What is expected: Collect all lines from the records below that include the word "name".

►

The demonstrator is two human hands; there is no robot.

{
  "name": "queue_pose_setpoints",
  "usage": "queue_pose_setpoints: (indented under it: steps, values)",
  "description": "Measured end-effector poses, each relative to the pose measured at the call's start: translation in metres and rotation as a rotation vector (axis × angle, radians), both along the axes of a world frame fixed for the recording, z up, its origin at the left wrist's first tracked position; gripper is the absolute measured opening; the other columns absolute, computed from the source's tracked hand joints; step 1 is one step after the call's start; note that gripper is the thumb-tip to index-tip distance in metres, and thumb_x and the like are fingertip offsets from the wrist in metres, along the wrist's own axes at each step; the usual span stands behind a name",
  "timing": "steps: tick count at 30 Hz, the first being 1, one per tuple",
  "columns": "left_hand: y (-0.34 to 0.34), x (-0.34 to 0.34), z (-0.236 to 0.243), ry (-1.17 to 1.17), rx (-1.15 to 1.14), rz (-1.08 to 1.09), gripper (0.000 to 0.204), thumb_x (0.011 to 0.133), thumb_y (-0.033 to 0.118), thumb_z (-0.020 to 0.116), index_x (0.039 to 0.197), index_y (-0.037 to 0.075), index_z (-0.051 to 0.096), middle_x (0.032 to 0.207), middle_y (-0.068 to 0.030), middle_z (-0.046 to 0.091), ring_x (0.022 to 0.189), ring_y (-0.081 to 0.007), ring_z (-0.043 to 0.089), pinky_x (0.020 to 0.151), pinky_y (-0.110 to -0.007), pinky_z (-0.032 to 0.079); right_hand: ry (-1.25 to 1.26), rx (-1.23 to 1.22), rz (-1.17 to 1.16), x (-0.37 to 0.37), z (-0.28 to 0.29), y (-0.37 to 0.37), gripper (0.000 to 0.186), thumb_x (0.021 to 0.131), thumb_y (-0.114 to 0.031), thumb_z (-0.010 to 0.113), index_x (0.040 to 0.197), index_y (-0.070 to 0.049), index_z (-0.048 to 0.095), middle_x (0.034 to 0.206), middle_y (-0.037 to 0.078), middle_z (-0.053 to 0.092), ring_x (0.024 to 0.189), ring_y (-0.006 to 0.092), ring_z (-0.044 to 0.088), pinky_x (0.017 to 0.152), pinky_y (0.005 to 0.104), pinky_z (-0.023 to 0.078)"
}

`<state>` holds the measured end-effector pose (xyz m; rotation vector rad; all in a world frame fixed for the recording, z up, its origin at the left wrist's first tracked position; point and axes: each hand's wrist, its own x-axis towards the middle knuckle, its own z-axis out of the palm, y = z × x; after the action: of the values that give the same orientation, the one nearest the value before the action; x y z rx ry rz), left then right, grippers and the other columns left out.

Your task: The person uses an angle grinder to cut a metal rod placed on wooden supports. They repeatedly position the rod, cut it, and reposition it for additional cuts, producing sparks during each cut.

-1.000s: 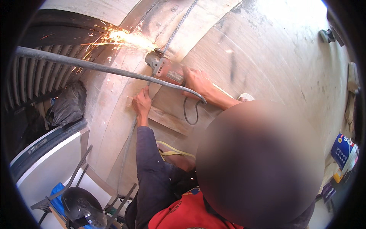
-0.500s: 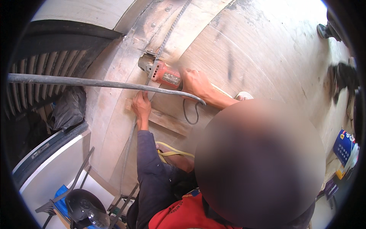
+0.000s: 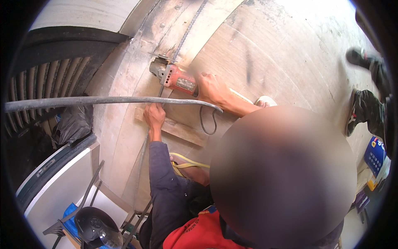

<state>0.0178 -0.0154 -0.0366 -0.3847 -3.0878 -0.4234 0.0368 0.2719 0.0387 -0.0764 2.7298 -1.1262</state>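
Note:
My right hand [image 3: 213, 88] is closed around the rear of a red angle grinder [image 3: 181, 79]. The grinder's metal head and disc lie against a ribbed steel bar [image 3: 188, 35] on the floor, which runs from the far edge toward me. Nearer, my left hand [image 3: 154, 117] pinches the bar where it passes over a wooden block [image 3: 180, 130]. The tips of its fingers are partly hidden by a thick dark cable [image 3: 99, 100] crossing the view. Where the disc meets the bar is too small to make out.
My sandalled foot [image 3: 188, 168] is close to the block. Another person's legs [image 3: 369, 108] stand at the right, near a blue box [image 3: 374, 155]. At the left are a dark slatted panel [image 3: 45, 83] and a black plastic bag [image 3: 76, 122]; a black helmet [image 3: 93, 224] lies lower left.
Another person's legs have come further into view at the right. The thick cable has dropped lower, now across my left fingertips. Both hands and the grinder stay almost in place.

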Motion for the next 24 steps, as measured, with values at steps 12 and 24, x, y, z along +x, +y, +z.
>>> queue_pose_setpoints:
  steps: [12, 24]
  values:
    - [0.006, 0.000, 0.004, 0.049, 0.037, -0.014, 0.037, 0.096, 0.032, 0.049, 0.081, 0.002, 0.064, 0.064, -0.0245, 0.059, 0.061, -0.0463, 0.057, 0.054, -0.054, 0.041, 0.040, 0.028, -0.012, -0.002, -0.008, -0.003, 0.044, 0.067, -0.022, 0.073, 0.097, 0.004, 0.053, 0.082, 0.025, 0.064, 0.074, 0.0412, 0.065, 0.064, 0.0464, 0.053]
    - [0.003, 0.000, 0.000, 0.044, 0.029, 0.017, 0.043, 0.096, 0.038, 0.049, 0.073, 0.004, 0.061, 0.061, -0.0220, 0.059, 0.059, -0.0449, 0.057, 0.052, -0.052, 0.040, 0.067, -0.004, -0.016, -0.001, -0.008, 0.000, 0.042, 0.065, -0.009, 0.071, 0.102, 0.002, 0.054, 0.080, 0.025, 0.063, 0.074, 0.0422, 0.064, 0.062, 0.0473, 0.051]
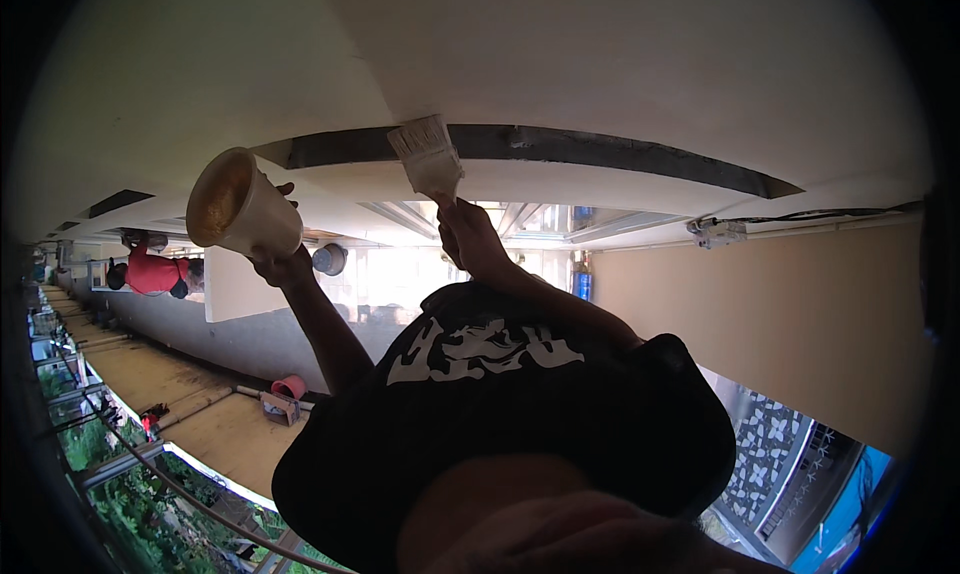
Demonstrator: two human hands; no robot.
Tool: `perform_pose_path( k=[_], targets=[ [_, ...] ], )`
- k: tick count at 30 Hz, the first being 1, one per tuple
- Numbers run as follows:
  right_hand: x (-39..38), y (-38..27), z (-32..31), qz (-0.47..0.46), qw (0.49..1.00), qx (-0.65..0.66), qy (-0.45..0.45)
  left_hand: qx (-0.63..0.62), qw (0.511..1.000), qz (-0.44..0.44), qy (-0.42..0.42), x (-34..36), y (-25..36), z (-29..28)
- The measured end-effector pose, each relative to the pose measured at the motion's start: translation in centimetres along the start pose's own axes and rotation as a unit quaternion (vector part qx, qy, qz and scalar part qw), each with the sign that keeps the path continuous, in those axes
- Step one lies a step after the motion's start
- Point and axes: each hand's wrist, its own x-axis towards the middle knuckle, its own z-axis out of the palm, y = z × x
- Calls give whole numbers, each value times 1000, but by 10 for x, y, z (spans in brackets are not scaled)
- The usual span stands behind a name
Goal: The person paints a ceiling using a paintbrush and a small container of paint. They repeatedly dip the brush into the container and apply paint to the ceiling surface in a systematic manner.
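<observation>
My left hand (284,259) grips a white plastic paint bucket (272,214) from the side and below. The bucket is tilted with its mouth to the left; its inside looks tan and streaked. In my right hand (470,236) is a wide, flat paintbrush (430,156), fingers wrapped round its handle. The brush is coated pale, and its bristles point up to the near edge of a long dark slot (600,152) in a pale, smooth surface (620,64). Whether the bristles touch that surface I cannot tell.
Further off at left is another person (155,274) in a red top. A pink bucket (290,387) stands by a long tan ledge (190,399), with plants beyond it. A dark round pot (330,260) is behind my left forearm. Cables (800,217) run along the right.
</observation>
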Motion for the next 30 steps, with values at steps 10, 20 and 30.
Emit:
perform_pose_path(
  k=[10,20,30],
  targets=[
    [44,-13,3,-7,990,136,45,67,997,17,21,1,2,11],
    [8,-76,6,-48,997,59,23,-6,999,-31,7,4,-5,22],
    [-47,-2,-28,200,973,84,73,-38,999,-35,-6,5,-6,36]
  ],
)
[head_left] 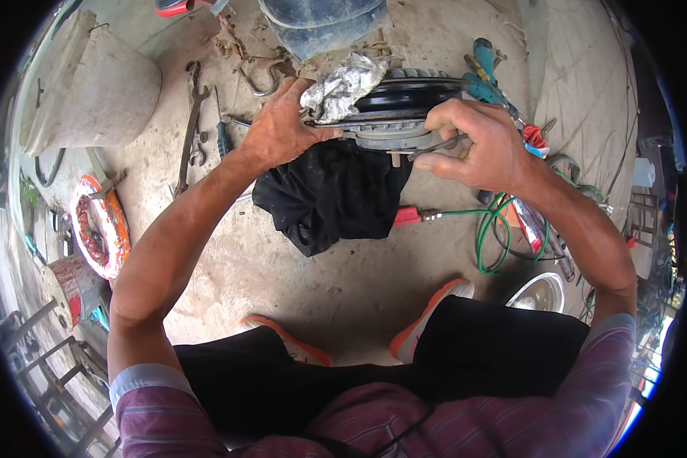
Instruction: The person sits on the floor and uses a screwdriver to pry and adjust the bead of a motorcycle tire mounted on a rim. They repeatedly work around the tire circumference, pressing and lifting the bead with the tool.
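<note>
Left grip [282, 126] around wheel [412, 98], right grip [487, 145] around tool [437, 147]; blue tub [327, 27] beyond, contents hidden

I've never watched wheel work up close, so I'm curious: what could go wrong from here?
The slim metal tool in the right hand, close to the wheel, might slip and scrape that hand. The crumpled silvery rag beside the left hand could slide and get in the way. The looped green hose or cord near the right shoe might catch a foot.
</note>
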Tool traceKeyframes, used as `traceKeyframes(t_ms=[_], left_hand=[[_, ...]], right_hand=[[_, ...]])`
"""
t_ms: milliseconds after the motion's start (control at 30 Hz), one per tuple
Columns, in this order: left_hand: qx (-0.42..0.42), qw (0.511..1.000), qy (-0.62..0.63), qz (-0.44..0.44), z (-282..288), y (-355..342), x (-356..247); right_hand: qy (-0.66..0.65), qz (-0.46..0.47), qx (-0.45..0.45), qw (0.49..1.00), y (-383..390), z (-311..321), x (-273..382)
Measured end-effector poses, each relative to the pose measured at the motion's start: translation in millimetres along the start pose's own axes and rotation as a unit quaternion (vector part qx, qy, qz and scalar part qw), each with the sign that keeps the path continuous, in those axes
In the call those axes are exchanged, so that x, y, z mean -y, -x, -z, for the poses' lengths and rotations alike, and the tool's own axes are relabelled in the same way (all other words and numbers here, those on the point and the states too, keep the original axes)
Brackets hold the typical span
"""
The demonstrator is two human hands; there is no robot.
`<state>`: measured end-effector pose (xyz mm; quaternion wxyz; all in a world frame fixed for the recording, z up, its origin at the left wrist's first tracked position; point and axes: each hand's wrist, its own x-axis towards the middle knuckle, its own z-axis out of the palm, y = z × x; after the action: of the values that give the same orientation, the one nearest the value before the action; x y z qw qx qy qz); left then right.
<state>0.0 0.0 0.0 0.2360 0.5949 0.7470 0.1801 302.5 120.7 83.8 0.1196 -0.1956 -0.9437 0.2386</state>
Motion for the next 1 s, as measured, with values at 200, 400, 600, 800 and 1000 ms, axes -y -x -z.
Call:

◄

Completed task:
  "name": "queue_pose_setpoints",
  "description": "Measured end-effector poses, each relative to the pose measured at the call's start: translation in metres and rotation as a rotation vector (axis × angle, radians), both along the axes of a world frame fixed for the recording, z up, its origin at the left wrist's first tracked position; gripper is the absolute measured opening; the other columns absolute, computed from the source's tracked hand joints; step 1 is one step after the call's start; note that gripper is the thumb-tip to index-tip distance in metres, and thumb_x and the like are fingertip offsets from the wrist in metres, along the wrist's own axes at each step; the usual span stands behind a name",
- The usual span stands behind a name

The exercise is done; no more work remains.